---------- Recorded information
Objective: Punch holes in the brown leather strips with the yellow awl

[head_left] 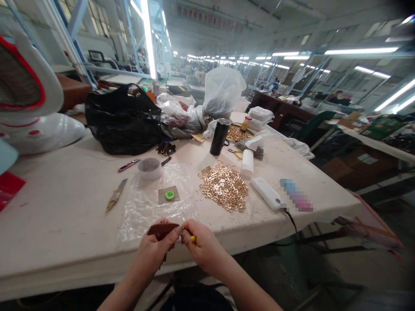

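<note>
The left hand (158, 248) is closed on a small brown piece (161, 228), probably leather, pinched between the thumb and the fingers at the near edge of the table (58, 224). The right hand (202, 245) is just beside it, its fingers curled together around a small tool with a yellow tip (193, 238); the fingertips of this hand meet the brown piece at its right end. What the tool is exactly I cannot tell, because the hand covers most of it.

In front of the hands lies a clear plastic sheet (155, 205), and on it a square of brown card with a green button (169, 195) on top. Right of the sheet there is a heap of small golden rings (224, 185). Behind the sheet stands a roll of tape (149, 168), and near it are a pink-handled cutter (129, 165) and, more to the left, a knife (116, 195).

Further back stands a black cylinder cup (219, 136), with a white tube (247, 162) to its right. A white power bank (266, 193) with a black cable lies near the right edge of the table. At the far side are a black plastic bag (123, 121) and a clear plastic bag (223, 90). A white fan with a red rim (26, 86) stands at the left.
</note>
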A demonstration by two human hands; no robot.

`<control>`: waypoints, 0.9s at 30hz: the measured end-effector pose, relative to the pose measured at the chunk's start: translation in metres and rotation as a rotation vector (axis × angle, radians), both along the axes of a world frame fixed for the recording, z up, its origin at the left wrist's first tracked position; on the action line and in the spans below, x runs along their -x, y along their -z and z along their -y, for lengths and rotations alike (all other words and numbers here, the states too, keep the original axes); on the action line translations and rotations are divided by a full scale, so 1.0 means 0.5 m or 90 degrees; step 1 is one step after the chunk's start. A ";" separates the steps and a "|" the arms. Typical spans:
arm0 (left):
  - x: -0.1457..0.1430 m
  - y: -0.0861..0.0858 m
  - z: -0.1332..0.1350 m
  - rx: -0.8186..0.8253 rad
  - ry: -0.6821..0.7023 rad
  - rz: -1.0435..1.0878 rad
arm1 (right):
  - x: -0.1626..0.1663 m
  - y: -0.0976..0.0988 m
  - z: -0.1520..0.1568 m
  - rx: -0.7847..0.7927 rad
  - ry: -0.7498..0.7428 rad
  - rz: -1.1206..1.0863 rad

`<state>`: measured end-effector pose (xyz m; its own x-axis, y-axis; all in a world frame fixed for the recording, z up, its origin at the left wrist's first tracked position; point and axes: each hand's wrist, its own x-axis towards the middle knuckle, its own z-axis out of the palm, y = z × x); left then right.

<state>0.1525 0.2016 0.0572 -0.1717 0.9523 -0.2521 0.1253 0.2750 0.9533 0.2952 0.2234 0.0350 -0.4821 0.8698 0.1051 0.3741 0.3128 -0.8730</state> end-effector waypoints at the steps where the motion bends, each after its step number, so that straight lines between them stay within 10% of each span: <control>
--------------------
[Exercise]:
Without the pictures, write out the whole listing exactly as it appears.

[Response below]:
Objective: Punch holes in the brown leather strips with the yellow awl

[head_left] 

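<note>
The left hand (158, 248) is closed on a small brown piece (161, 228), probably leather, pinched between the thumb and the fingers at the near edge of the table (58, 224). The right hand (202, 245) is just beside it, its fingers curled together around a small tool with a yellow tip (193, 238); the fingertips of this hand meet the brown piece at its right end. What the tool is exactly I cannot tell, because the hand covers most of it.

In front of the hands lies a clear plastic sheet (155, 205), and on it a square of brown card with a green button (169, 195) on top. Right of the sheet there is a heap of small golden rings (224, 185). Behind the sheet stands a roll of tape (149, 168), and near it are a pink-handled cutter (129, 165) and, more to the left, a knife (116, 195).

Further back stands a black cylinder cup (219, 136), with a white tube (247, 162) to its right. A white power bank (266, 193) with a black cable lies near the right edge of the table. At the far side are a black plastic bag (123, 121) and a clear plastic bag (223, 90). A white fan with a red rim (26, 86) stands at the left.
</note>
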A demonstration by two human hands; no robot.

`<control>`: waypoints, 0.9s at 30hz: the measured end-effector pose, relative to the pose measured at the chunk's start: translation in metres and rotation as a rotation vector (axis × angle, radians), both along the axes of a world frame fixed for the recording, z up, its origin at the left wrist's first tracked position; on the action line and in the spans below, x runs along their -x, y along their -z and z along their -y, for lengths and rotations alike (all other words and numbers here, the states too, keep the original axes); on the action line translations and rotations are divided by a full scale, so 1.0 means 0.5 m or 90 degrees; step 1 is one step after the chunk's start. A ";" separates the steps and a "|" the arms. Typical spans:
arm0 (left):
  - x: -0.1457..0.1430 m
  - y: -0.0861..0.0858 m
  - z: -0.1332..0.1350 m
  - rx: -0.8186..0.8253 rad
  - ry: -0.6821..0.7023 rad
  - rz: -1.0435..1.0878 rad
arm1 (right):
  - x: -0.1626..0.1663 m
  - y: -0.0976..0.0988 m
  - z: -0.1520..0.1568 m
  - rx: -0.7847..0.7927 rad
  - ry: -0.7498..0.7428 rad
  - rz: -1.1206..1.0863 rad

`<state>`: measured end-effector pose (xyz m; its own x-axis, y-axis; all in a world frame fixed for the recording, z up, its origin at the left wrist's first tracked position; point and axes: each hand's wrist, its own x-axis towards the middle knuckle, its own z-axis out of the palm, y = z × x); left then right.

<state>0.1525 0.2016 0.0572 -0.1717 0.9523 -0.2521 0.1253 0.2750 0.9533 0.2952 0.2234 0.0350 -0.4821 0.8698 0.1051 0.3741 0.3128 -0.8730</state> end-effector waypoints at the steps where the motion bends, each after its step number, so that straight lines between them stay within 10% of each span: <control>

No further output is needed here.